T. Charon : C’est un changement majeur pour l’économie mondiale. En 2022, la croissance chinoise s’est élevée à seulement 3 %, une mauvaise performance pour ce pays qui représente 18 % du PIB mondial. Pour 2023, le pays prévoit une croissance de son PIB de 5 %, un chiffre probablement conservateur. On peut s’attendre en tout cas à ce que la consommation des ménages chinois rebondisse, fortement stimulée par les mesures gouvernementales de relance et un niveau d’épargne très élevé.

E. Ferreira : Cela constitue indéniablement une excellente nouvelle pour les entreprises européennes présentes en Chine. Le secteur du luxe, dont la clientèle chinoise constitue le principal débouché, est très bien positionné pour en bénéficier. De la même manière, le secteur technologique pourrait en profiter, notamment les semi-conducteurs.

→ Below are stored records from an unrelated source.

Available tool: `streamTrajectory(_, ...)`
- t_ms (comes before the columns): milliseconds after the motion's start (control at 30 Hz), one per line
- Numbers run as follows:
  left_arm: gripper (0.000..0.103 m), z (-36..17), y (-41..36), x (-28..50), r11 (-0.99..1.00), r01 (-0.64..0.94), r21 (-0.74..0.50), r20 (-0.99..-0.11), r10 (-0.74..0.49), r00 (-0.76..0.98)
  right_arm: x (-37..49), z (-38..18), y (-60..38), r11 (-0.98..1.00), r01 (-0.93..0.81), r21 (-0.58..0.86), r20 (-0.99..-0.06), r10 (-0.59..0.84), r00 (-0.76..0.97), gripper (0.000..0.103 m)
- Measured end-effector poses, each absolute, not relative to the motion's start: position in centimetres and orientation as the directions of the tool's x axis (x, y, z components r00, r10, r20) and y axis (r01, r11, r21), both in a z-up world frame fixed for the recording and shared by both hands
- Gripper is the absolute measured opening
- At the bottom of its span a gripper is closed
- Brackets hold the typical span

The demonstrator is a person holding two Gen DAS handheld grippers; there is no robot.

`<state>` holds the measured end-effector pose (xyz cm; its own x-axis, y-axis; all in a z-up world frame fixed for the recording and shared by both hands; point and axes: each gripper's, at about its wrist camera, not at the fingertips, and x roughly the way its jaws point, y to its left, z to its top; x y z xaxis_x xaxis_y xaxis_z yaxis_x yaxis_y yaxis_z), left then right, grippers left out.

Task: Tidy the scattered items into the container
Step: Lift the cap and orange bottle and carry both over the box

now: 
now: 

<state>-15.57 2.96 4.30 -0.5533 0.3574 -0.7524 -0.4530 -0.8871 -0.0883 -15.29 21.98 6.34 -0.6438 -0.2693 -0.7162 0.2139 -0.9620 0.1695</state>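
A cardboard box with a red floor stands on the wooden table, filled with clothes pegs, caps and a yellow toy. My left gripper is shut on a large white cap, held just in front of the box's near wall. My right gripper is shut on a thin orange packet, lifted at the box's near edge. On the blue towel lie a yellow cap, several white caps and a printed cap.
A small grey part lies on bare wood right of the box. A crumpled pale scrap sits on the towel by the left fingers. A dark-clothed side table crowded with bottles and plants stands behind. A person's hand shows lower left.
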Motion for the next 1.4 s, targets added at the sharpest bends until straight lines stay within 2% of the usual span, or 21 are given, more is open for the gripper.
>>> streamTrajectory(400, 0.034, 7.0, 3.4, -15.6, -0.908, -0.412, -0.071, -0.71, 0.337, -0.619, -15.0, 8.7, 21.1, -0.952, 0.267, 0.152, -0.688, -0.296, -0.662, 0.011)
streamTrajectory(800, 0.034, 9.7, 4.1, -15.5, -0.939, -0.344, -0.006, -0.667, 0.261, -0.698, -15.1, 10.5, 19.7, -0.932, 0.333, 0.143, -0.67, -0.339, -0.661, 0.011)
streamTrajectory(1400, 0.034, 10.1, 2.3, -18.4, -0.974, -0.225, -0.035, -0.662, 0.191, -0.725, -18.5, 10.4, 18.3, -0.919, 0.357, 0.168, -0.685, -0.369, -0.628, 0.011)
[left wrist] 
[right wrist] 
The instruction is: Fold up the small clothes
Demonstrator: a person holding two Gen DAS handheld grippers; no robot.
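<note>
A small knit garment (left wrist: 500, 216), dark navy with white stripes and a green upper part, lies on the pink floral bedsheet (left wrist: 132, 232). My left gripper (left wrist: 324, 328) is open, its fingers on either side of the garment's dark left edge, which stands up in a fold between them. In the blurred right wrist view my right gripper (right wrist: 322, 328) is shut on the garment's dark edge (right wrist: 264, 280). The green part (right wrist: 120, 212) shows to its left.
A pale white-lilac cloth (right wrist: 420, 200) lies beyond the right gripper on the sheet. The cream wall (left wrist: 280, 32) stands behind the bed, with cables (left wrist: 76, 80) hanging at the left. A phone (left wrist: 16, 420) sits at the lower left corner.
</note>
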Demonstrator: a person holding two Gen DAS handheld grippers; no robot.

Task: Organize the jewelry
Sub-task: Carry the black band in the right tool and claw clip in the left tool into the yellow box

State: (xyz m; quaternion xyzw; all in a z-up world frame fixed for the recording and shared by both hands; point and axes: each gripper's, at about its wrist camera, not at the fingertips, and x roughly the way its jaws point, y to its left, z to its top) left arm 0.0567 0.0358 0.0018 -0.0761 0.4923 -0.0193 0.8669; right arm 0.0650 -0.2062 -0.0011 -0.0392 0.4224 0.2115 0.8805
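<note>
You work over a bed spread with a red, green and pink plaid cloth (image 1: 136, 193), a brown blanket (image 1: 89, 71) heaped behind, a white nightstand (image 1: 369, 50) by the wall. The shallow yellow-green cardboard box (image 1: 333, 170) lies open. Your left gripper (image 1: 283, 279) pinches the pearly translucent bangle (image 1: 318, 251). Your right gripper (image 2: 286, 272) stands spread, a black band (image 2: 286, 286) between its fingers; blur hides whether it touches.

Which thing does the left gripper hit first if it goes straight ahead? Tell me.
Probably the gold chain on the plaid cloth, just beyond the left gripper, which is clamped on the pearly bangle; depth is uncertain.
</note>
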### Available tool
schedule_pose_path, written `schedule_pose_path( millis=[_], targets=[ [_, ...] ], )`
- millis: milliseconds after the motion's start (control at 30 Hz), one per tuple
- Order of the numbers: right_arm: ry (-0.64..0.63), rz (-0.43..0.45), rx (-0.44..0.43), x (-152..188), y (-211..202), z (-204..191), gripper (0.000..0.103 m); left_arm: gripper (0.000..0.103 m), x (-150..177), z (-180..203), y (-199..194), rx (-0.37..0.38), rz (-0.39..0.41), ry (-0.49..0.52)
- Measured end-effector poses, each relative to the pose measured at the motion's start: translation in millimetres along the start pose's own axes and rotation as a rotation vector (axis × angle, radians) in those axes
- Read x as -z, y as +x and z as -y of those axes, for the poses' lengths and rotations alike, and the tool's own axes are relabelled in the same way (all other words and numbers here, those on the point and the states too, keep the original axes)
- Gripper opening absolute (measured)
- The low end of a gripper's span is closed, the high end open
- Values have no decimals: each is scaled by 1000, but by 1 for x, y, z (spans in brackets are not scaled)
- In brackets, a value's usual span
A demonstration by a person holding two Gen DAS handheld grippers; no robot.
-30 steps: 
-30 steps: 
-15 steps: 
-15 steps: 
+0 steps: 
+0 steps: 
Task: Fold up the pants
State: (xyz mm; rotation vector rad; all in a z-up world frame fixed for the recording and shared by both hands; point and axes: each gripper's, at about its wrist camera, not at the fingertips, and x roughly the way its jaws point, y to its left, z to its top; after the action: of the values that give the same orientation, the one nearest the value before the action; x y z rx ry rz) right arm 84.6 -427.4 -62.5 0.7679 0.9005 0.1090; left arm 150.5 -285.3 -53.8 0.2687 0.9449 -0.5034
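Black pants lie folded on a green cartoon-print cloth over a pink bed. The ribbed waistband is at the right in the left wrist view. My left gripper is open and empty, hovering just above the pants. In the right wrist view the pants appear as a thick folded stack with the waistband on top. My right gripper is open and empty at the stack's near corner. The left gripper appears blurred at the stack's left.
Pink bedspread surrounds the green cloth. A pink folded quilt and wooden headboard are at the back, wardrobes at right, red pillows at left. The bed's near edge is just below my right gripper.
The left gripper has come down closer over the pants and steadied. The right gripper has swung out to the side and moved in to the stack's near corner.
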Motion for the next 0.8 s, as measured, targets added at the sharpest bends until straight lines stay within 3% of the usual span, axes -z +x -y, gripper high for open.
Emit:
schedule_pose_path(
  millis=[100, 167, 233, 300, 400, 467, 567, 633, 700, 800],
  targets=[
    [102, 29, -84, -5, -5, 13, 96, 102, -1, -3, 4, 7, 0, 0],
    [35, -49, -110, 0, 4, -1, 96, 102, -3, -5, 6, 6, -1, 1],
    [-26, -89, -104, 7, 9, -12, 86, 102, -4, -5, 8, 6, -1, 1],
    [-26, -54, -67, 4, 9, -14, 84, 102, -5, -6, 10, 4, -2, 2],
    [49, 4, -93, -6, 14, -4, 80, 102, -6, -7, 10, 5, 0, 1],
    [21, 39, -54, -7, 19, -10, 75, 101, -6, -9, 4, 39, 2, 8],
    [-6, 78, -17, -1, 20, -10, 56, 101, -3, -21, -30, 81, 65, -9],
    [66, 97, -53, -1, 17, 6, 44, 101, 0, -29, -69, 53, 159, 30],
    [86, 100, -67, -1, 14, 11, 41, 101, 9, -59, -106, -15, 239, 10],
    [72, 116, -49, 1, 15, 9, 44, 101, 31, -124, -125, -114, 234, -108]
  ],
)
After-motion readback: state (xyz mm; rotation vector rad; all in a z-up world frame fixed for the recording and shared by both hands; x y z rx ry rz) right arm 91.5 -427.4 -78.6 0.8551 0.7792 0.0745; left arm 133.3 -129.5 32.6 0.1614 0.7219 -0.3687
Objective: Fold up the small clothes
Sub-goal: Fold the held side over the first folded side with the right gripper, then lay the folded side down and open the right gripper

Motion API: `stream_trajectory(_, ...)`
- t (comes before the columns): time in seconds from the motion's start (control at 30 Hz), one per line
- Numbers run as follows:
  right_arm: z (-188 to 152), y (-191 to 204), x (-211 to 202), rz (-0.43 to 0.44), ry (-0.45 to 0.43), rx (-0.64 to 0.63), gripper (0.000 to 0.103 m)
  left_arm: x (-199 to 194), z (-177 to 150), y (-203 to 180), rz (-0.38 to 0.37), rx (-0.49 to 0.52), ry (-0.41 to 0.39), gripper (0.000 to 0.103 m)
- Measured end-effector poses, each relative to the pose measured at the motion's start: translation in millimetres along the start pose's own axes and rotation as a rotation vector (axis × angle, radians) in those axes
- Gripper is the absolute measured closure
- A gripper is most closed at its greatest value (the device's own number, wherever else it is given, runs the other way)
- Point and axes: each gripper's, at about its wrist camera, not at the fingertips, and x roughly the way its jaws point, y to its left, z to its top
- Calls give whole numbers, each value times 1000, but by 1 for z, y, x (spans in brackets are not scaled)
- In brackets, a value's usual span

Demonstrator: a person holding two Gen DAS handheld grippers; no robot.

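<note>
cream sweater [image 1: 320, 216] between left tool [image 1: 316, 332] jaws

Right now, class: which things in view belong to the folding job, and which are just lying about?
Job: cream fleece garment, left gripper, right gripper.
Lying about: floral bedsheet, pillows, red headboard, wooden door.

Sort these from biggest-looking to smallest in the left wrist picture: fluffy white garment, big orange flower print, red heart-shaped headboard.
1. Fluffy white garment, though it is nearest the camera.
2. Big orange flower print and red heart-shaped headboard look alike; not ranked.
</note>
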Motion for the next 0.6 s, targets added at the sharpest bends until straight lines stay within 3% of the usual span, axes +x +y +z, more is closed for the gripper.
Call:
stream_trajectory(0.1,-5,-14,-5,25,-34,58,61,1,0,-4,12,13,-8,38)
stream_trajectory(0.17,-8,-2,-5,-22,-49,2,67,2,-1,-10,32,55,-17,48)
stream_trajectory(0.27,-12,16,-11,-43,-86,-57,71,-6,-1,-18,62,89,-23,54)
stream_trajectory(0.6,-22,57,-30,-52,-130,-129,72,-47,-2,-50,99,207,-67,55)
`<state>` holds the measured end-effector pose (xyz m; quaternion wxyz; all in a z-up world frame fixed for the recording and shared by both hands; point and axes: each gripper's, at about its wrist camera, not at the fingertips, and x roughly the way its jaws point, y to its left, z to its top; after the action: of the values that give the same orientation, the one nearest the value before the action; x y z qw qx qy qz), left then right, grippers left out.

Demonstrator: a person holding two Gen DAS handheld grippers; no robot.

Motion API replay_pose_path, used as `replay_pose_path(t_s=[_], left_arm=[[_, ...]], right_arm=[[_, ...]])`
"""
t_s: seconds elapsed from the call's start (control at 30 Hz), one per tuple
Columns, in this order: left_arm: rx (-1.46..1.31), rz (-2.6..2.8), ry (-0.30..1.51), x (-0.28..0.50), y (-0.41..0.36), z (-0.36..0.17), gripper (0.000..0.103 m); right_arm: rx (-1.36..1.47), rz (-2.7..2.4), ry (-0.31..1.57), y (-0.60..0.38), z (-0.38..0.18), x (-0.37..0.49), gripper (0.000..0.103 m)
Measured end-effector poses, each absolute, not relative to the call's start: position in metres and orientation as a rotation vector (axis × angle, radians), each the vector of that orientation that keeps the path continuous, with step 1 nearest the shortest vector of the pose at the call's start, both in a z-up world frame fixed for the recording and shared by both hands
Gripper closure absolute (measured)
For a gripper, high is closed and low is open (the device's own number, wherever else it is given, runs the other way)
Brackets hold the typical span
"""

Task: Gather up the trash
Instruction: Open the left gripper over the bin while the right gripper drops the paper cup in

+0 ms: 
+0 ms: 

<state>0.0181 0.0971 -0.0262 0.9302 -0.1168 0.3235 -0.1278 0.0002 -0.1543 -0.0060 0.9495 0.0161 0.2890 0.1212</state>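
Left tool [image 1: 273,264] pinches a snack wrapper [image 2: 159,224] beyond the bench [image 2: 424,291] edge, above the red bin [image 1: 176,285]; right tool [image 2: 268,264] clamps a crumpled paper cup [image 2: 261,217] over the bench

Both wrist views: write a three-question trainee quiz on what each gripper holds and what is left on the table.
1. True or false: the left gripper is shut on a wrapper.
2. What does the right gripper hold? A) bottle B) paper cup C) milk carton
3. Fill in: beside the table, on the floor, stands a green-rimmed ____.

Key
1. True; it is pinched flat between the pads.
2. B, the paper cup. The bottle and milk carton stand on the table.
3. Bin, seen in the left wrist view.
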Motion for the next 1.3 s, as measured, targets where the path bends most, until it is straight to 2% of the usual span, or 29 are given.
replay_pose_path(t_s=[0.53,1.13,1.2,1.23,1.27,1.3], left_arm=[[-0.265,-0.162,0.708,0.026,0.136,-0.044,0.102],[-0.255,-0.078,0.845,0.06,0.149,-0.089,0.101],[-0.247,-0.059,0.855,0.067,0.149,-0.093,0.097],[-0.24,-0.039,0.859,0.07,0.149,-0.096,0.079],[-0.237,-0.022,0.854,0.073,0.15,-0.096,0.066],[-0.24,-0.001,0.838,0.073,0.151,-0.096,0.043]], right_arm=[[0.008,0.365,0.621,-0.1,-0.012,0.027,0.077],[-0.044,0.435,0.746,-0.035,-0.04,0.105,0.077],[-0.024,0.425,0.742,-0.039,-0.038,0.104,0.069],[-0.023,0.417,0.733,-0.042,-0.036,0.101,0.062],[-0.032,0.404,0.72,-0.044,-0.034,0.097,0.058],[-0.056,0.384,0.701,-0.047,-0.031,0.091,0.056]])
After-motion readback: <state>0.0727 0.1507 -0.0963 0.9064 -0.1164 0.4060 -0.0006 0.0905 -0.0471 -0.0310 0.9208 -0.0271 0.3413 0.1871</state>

Dans l’industrie, les sociétés de biens d’équipements, comme Schneider Electric ou Siemens, sont également bien positionnées sur ce marché. Autant de secteurs que nous avons renforcés dans nos portefeuilles ces derniers mois.

 

De la Silicon Valley au Crédit Suisse en passant par la Deutsche Bank, le secteur bancaire a connu une série de secousses à la mi-mars. Que peut-on en retenir ?

E. Ferreira : Il est encore tôt pour tirer les leçons de cet épisode. Les événements récents pourraient affecter les volumes de crédit distribués par les banques et donc impacter l’économie réelle. Dans ce contexte mouvant, il convient de rester prudent sur ce secteur à ce stade.

T. Charon : Il faut tout de même souligner qu’un resserrement monétaire aussi important que celui de ces derniers mois ne peut se faire sans répercussions. Cela a naturellement joué dans les difficultés actuelles de certaines institutions bancaires.

 

Quelles sont les autres tendances majeures qui émergent, liées notamment au contexte géopolitique ?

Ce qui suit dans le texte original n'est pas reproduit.